On 4 June, CMCC and the Centro Previsione e Segnalazione Maree (CPSM) of the City of Venice co-organised a dedicated workshop at the Smart Control Room of the Comune di Venezia: “45-day sea-level trend forecasts for Venice: opportunities and limits.”
The half-day event brought together researchers and local authorities to explore the new tools developed within MedEWSa for coastal flood early warning, tools designed not just for science, but for operational use by the people managing flood risk in one of Europe’s most vulnerable cities.
Two presentations framed the technical discussions:
Angela Andrigo (CPSM) presented the Centro Maree’s activities within MedEWSa, including higher-resolution model inputs and the extension of operational forecasts to a 45-day horizon.
Antonello Squintu (CMCC) introduced AI-based methods, combining ERA5 meteorological predictors with neural networks and tree-based models, to further enhance and extend sea-level trend forecasting within the MedEWSa framework.
The session also included a visit to the Smart Control Room and a MedEWSa stakeholder survey, reflecting the project’s co-design approach: building early warning tools in direct dialogue with the authorities who will use them.
Venice is one of MedEWSa’s eight pilot sites and forms Twin #2 together with the Alexandria/Nile Delta region in Egypt, with both areas sharing exposure to coastal flooding and extreme precipitation.

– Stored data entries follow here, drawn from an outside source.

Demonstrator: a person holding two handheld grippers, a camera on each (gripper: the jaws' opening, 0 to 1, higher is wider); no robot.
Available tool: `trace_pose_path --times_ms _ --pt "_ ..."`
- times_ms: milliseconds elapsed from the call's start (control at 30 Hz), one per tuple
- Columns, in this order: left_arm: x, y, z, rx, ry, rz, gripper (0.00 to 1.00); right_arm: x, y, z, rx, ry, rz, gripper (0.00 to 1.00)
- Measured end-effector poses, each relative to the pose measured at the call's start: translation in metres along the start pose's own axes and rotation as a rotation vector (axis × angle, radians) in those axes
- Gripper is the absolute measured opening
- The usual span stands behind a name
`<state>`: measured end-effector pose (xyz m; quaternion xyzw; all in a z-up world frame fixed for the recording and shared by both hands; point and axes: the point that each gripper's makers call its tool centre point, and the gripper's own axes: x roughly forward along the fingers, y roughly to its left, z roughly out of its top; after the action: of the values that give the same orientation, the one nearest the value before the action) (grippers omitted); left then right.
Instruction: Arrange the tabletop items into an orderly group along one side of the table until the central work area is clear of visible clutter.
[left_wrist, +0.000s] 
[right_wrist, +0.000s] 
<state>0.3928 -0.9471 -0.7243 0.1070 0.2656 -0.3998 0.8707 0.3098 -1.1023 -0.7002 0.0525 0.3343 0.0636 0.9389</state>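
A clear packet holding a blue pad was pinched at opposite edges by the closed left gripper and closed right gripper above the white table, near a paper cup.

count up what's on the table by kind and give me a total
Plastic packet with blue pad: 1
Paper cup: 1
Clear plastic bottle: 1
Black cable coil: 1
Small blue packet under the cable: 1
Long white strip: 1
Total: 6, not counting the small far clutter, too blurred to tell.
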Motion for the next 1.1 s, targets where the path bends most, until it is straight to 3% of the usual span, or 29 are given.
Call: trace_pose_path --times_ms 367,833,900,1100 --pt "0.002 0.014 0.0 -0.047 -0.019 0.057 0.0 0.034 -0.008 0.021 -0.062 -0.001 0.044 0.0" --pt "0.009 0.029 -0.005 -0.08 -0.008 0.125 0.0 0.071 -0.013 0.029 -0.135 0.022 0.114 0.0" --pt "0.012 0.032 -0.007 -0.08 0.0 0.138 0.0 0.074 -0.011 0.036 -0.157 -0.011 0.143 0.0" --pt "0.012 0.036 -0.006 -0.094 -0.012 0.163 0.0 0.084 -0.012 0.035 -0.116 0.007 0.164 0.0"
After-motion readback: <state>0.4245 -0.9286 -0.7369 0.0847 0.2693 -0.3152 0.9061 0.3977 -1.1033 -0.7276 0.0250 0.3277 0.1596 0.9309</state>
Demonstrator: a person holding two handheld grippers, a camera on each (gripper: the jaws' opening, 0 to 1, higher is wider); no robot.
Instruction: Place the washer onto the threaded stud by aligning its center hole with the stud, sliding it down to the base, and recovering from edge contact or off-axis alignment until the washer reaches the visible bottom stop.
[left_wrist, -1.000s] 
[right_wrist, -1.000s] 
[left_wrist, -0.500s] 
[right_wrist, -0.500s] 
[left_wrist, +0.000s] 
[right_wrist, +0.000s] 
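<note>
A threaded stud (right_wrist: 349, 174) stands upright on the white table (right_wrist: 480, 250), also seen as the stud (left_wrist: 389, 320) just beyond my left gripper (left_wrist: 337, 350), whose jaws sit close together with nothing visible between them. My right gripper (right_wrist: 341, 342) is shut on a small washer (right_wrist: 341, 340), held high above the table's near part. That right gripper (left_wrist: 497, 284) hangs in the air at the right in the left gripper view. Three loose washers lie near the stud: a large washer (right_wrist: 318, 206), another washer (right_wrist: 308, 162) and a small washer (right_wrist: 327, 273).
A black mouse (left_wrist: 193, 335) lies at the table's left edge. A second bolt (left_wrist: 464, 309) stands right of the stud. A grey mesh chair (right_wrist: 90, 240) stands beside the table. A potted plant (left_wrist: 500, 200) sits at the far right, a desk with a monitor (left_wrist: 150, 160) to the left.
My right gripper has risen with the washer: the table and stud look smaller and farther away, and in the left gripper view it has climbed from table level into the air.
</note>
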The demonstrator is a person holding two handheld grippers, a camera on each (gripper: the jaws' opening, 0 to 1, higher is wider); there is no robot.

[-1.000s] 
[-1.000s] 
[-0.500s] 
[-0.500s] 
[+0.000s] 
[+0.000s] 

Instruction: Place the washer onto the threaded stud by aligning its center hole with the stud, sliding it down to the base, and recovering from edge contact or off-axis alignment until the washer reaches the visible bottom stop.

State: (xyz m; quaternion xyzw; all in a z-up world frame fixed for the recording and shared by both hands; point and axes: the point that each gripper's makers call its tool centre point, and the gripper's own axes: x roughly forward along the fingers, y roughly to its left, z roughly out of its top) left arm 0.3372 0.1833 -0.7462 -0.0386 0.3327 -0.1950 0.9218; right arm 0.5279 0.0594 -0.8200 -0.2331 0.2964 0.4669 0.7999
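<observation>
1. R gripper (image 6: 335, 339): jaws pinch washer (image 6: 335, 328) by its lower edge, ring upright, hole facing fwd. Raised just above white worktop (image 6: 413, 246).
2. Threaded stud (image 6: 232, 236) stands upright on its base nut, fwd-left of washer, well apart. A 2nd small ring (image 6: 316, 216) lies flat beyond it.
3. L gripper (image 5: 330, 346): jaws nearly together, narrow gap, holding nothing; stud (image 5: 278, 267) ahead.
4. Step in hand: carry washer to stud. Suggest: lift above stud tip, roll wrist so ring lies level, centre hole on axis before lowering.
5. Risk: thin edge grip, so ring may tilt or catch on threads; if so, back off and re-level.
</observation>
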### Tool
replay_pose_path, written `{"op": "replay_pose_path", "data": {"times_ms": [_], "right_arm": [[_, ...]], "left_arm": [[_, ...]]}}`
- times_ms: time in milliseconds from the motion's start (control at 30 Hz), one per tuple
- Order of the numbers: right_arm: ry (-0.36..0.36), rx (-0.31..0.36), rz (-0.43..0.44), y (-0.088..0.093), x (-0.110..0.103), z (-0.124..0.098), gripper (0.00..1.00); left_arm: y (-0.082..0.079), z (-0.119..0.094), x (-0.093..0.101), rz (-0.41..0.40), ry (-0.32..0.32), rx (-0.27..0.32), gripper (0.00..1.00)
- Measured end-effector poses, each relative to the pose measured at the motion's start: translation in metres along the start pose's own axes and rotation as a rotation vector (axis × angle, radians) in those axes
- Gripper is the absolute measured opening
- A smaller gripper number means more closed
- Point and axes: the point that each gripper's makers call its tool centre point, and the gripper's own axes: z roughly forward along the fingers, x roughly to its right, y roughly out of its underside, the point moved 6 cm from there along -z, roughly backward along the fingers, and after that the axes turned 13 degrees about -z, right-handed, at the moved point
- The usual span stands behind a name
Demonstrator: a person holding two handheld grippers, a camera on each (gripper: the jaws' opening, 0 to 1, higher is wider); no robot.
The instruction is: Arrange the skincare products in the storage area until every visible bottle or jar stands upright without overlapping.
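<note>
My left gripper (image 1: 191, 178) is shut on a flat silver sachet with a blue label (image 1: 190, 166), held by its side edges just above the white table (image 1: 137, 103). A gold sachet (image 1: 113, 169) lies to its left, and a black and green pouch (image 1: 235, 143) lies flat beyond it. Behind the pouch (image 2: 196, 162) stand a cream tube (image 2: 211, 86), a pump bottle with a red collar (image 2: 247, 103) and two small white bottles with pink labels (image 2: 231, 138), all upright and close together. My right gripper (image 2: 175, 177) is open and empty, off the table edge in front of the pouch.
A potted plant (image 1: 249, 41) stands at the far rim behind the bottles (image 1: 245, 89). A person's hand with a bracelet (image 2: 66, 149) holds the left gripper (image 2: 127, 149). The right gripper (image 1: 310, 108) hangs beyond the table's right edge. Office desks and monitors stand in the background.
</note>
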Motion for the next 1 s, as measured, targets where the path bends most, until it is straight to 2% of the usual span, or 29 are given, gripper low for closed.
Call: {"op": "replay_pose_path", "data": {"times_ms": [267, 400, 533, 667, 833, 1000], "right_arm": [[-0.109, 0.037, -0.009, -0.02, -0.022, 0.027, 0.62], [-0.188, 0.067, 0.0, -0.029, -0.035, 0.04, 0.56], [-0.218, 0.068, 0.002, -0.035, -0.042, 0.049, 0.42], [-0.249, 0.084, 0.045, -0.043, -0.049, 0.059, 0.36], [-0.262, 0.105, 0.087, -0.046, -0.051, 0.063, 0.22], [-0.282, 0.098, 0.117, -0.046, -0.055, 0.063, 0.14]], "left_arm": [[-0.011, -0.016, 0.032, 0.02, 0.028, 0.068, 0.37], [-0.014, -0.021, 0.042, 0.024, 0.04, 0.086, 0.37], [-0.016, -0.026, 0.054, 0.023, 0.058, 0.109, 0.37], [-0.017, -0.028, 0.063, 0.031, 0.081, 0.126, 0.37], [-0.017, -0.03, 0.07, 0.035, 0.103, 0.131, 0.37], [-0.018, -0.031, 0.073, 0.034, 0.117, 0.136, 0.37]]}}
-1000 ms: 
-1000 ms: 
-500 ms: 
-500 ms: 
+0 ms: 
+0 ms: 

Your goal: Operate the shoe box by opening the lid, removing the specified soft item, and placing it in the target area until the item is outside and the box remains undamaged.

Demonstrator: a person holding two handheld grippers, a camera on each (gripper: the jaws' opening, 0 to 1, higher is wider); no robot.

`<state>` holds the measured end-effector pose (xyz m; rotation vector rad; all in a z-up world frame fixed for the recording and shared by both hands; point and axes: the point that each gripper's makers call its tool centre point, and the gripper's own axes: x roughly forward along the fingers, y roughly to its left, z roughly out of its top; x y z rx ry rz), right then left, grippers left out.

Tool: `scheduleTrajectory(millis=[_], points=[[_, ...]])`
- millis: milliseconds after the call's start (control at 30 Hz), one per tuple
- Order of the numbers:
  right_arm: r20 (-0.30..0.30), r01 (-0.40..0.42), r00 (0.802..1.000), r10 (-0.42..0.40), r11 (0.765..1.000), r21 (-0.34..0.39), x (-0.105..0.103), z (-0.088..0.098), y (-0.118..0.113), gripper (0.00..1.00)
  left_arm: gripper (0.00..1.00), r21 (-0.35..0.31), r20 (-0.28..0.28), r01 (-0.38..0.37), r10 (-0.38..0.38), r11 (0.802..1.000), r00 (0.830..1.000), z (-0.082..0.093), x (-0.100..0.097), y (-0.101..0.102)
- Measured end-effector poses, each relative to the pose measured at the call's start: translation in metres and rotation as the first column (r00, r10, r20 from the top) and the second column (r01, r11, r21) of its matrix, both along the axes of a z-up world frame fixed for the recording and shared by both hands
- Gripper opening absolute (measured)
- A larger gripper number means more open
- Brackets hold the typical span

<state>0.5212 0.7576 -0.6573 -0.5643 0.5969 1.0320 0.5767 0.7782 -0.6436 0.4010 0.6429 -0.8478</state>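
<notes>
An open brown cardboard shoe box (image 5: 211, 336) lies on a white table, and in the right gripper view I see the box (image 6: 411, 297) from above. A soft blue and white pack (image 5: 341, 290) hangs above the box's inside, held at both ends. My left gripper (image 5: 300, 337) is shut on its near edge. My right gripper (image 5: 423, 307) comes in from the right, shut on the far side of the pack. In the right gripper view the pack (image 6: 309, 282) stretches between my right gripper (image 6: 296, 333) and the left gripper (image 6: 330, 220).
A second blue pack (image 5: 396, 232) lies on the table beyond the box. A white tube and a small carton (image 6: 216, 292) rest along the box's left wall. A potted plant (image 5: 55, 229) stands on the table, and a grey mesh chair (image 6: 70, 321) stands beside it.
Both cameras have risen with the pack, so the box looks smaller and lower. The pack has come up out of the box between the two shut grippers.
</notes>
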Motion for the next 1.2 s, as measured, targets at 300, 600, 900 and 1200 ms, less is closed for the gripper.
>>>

Engaging directly with the City of Venice is a central part of MedEWSa’s co-design approach, ensuring that forecast tools are developed in dialogue with the authorities responsible for managing flood risk on the ground.
Together, these contributions reflect MedEWSa’s commitment to advancing the science of impact-based early warning — and to translating that science into tools that are useful, actionable, and co-developed with the stakeholders who need them most.